Non ha ancora perso una partita ai Mondiali. Imbattuto da 18 partite, nel 2014 in Brasile è stato fermato ai rigori proprio dell’Argentina. Louis Van Gaal, il profeta del calcio orange cresciuto con il mito di Rinus Michels e Arrigo Sacchi, è convinto che l’Olanda possa arrivare al traguardo. Superare oggi Leo Messi, l’Albiceleste, poi anche il Brasile – se i verdeoro dovessero superare l’esame Croazia – sino in finale, riportando gli olandesi dove sono stati fermati otto anni fa, finale dei Mondiali sudafricani, da un gol dello spagnolo Iniesta.

È uno dei personaggi di questa edizione discussa e discutibile della Coppa del Mondo. È cambiato negli anni, Van Gaal. Era un integralista piuttosto arrogante, che molto ha vinto e parimenti perso per le sue granitiche convinzioni tattiche. Due volte sulla panca dell’Ajax, esperienze al Barcellona, al Bayern Monaco, al Manchester United. Una carriera a suo modo unica. Intransigente, spavaldo, spesso critico proprio con il calcio italiano, speculativo, legato solo al risultato.

Nell’età adulta, dopo un grave problema di salute superato, tra l’altro mentre allenava, appare diverso: più aperto, meno egocentrico, sempre sicuro di se stesso. Forse è solo invecchiato, si è ammorbidito, a 71 anni, dopo 36 anni da allenatore.

Van Gaal è stato in cura per un cancro alla prostata, lo ha rivelato pubblicamente qualche mese fa. Il cancro aveva già colpito la prima moglie (poi deceduta), quasi 30 anni fa. Un dolore affrontato in un documentario, “Louis”, in cui Van Gaal ha confidato tutta la sofferenza, assieme alle sue due figlie.

Ha però continuato ad allenare durante le sedute di chemioterapia. Anche dalla sedie a rotelle, dopo una violenta caduta. Ha allenato con un catetere, con una sacca attaccata all’intestino durante le cure. Ha mostrato un tratto di umanità del tutto sconosciuto.

È cambiato in parte anche il suo modo di vedere il calcio. L’Olanda ora gioca difesa e contropiede, anche se ora va di moda scrivere e dire “ripartenze”. Nessuna traccia del calcio totale, che dai Paesi Bassi è poi arrivato in Europa. Sarebbe stata un’offesa per lui l’etichetta di “catenacciaro” negli anni Novanta.

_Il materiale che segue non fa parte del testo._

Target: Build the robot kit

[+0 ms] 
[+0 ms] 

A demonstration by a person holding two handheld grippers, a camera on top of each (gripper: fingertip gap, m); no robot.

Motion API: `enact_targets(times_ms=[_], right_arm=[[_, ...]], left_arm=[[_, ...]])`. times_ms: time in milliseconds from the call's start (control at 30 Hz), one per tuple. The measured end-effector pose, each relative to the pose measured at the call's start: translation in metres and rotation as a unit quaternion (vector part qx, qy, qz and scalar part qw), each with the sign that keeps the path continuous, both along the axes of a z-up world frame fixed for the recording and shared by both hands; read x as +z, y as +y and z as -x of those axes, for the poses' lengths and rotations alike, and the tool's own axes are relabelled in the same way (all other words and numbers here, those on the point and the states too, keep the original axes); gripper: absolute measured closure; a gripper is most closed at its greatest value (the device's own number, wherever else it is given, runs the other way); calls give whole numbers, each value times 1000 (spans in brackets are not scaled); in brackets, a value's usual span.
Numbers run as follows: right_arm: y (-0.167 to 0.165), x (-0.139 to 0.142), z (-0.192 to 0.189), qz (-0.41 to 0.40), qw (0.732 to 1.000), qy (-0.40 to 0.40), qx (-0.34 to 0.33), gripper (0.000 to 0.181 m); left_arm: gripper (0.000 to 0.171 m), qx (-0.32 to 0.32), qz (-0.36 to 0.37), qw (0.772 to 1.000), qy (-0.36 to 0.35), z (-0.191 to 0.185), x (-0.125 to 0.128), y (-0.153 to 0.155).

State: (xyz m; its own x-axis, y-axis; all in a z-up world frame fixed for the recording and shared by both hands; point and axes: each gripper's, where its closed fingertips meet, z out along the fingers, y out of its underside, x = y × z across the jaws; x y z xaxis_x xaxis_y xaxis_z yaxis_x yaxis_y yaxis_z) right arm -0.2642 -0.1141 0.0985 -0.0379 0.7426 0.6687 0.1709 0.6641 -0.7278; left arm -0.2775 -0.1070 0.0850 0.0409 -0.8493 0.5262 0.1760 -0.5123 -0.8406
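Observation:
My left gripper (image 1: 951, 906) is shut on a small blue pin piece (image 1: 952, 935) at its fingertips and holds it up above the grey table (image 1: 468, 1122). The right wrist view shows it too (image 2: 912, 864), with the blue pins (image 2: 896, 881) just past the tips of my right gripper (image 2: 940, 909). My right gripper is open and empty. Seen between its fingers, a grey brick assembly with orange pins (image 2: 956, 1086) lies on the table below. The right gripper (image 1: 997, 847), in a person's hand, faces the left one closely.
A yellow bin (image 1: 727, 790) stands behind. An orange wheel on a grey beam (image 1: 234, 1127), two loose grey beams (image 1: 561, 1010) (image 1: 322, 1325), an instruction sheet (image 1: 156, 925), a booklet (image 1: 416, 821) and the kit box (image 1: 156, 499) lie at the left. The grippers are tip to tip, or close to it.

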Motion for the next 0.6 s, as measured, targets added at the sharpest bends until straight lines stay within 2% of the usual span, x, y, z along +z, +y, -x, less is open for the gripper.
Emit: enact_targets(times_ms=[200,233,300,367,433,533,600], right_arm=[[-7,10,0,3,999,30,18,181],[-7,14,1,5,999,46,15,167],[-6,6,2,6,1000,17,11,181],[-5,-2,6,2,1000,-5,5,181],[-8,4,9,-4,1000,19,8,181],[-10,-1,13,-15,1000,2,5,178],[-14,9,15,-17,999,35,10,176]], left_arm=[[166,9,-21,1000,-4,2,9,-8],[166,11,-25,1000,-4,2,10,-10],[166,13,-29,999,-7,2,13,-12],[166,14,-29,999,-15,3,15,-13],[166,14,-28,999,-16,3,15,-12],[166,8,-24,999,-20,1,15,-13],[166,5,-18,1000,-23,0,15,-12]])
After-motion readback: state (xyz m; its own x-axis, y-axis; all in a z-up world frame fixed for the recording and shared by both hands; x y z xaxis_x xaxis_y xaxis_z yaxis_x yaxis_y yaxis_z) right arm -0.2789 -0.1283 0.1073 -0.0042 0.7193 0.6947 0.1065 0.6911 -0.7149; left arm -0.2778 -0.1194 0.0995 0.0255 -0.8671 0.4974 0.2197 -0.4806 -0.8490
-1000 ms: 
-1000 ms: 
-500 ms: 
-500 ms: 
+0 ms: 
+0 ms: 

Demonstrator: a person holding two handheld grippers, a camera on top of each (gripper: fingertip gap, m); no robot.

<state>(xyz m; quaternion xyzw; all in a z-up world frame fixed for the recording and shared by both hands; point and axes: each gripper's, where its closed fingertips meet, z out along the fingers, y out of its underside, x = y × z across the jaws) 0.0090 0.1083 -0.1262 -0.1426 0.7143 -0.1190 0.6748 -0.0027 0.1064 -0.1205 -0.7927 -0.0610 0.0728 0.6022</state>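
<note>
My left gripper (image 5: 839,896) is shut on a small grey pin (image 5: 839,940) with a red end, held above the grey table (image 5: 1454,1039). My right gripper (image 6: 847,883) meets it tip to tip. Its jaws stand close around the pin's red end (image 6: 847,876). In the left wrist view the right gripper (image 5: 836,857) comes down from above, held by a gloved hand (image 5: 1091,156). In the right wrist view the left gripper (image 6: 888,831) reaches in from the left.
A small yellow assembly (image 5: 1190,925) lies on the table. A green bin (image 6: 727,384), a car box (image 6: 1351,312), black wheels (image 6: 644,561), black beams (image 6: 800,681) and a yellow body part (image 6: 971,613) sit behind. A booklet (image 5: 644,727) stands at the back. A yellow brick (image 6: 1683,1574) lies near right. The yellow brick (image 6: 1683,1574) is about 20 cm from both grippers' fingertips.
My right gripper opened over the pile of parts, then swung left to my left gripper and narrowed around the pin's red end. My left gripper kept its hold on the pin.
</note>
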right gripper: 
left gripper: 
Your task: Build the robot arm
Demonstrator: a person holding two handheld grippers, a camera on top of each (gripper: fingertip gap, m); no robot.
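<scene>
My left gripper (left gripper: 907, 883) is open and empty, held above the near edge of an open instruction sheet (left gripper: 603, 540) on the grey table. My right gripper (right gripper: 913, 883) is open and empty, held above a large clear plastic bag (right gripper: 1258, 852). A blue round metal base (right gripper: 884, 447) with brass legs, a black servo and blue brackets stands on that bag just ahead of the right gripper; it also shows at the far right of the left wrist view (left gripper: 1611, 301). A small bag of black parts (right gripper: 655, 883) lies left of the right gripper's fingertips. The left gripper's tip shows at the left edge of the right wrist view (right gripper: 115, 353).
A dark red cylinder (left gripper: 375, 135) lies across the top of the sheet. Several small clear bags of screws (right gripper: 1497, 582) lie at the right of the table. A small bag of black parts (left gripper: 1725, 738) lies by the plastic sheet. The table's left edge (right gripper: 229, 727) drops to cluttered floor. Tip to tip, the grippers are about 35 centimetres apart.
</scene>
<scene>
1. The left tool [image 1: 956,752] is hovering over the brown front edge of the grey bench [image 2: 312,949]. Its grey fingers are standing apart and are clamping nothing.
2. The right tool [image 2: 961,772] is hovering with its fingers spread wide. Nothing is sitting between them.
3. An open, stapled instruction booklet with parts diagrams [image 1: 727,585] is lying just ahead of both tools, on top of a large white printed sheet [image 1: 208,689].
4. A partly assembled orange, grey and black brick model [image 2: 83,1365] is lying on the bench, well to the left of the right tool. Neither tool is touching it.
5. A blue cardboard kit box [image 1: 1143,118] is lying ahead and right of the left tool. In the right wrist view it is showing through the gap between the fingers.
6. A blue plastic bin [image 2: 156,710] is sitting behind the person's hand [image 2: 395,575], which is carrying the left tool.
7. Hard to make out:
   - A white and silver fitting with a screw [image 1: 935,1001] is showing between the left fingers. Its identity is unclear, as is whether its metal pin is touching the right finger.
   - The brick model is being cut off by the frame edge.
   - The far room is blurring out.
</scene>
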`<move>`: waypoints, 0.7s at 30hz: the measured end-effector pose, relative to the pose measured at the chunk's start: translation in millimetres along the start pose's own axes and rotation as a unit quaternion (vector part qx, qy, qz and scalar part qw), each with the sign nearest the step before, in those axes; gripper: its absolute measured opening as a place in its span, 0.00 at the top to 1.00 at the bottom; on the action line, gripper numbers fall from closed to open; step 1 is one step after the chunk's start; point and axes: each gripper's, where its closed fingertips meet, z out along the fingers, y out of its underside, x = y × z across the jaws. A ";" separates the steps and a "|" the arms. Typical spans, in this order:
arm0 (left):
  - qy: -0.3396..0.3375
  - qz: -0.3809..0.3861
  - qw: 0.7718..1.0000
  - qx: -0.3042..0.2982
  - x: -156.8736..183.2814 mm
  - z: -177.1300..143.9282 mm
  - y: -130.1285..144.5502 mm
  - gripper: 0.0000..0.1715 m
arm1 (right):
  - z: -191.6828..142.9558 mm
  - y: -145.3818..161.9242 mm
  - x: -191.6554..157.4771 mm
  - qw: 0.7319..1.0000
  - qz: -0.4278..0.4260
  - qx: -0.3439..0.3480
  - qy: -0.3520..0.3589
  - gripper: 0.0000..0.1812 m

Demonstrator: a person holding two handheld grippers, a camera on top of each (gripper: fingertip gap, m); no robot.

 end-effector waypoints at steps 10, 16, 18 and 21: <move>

La panchina dell’Olanda è arrivata inaspettata. È al terzo giro (e ultimo, come ha già annunciato) su quella panca, quando ha chiamato la federcalcio olandese si trovava in Algarve, la parte meridionale del Portogallo, una meraviglia con vista sull’Atlantico. In quella lingua di terra si è piazzato anche Eric Cantona, che come Van Gaal si è dato al golf, una mania ormai per i calciatori.

Non è ancora amato proprio da tutti: Angel Di Maria, che se lo ritrova da avversario, ha ammesso che l’olandese sarebbe stato il peggiore allenatore della sua carriera, ai tempi dello United. Neppure con Van Dijk, la colonna difensiva dell’Olanda, si è preso subito, ma poi l’ha fatto capitano.

Van Gaal non è mai andato d’accordo con Johan Cruijff, diventando quindi una sorta di eretico per gran parte del calcio olandese e neppure Zlatan Ibrahimovic è stato mai assai prodigo di buone parole per il tecnico orange, definito “un asino pomposo” nella sua celebre biografia. Si è fatto qualche nemico anche alla Fifa, criticando apertamente la scelta di portare i Mondiali in Qatar. Che proverà a vincere, prima di tornarsene in Portogallo, a giocare a golf.